Consider supply, which must be a part of any sustainable solution. Adding supply to a market with some speculative involvement isn't certain to reduce prices in the short term.
Additional supply can simply feed the speculative forces which already exist and exacerbate the risk of a boom-bust cycle.
Similarly, policies which make it easier for people to 'get into the market' might bring some short term improvement but would seem to be ultimately counterproductive if prices are already too high relative to incomes.
For many inflation targeting regimes, financial stability considerations are viewed as largely separate to interest rate decisions.
With household debt having increased relatively consistently since the adoption of inflation targeting in the early 1990s there may need to be a more formal shift towards policy targets which recognise the financial risks which pure inflation targeting can create, even if this comes at a cost to top line GDP growth.
At the end of the day, easier monetary policy favours debtors over savers. First-home buyers are savers in a relatively pure sense of the concept.
With this range of deep and varied drivers, the policy response must be similarly broad.
As well as a greater role for debt levels in monetary policy considerations, we advocate a range of policies.
These include stronger restrictions on non-resident buyers – rather than just tax surcharges which overseas experience suggests are very difficult to calibrate and which gear state government finances even more towards housing - including dwelling availability as a consideration for immigration policy.
It also induces tax reform to reduce the upfront cost of dwellings (which also inhibits turnover) and redresses the imbalance towards investors. There also needs to be a concrete effort to improve the efficiency of land usage.

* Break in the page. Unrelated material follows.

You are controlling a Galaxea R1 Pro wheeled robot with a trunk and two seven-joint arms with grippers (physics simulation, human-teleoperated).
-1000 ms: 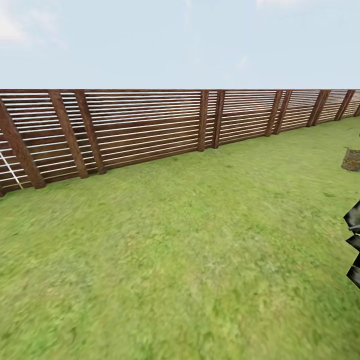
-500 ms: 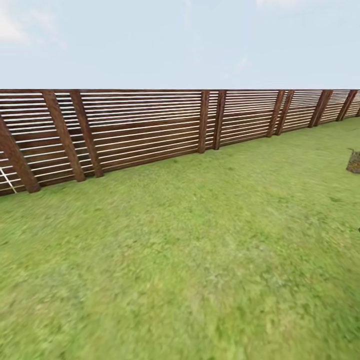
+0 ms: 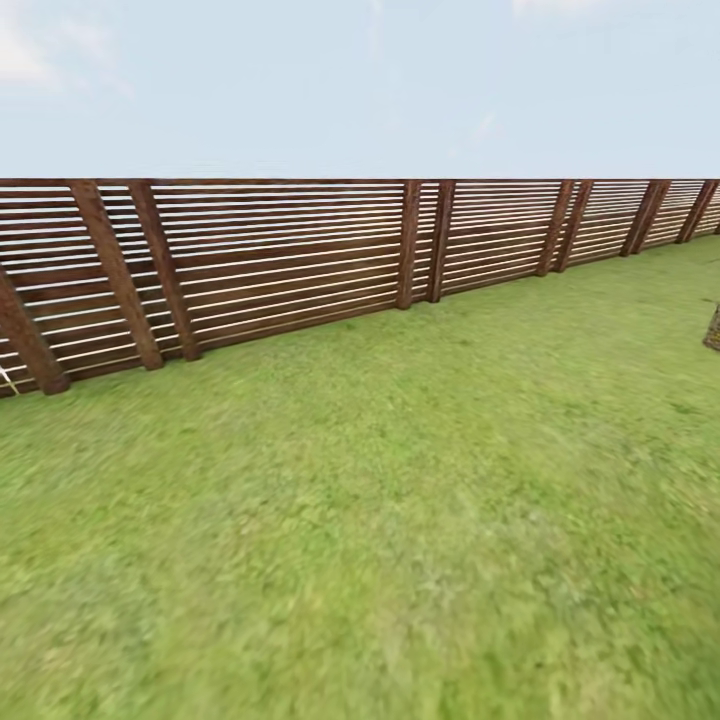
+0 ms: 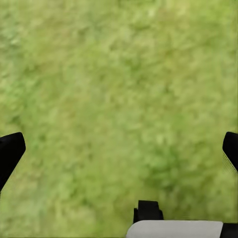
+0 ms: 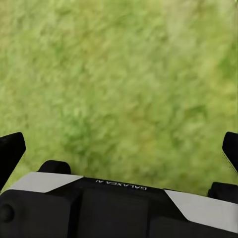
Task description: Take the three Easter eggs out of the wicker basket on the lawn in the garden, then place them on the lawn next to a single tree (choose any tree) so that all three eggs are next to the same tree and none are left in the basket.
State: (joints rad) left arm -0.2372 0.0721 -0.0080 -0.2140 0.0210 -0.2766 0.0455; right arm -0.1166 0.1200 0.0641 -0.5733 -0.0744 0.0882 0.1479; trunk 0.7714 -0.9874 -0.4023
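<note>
Head cam: lawn (image 3: pixel 380 520) takes up the whole lower part of the shot, mottled green, blurry up close. Brown slat fence (image 3: pixel 300 260) runs along the far side, nearest at the left and receding to the far right, with paired slanted posts at intervals. Pale blue sky (image 3: pixel 360 80) above it with a few faint clouds.

Cut off / unclear:
- wicker basket (image 3: pixel 713 330) sits on the grass at the far right, clipped by the frame edge, so just a brown sliver is visible. Probably the task basket, but too little of it shows to be sure. Can't see its contents.
- Thin pale line at the far left edge near the fence base, can't tell what it is.

Wrist cams, both looking at grass:
- left gripper (image 4: pixel 119 148): 2 black fingertips (image 4: pixel 10 153) at opposite edges of the frame, spread wide apart, nothing between them except lawn (image 4: pixel 119 89).
- right gripper (image 5: pixel 119 148): same layout, fingertips (image 5: pixel 11 151) far apart, nothing held. Black-and-white gripper body in the foreground, lawn (image 5: pixel 119 74) beyond it.
</note>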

A policy response which over-focuses on narrow financial levers and not sufficiently on the institutional or broader environmental drivers risks exacerbating rather than reducing stability concerns.
The right policies will help rebalance the housing market in a sustainable way, not just over an electoral or economic cycle - and in a way which addresses the emerging division between those are in the lane of home ownership and those who feel they will always be stuck elsewhere.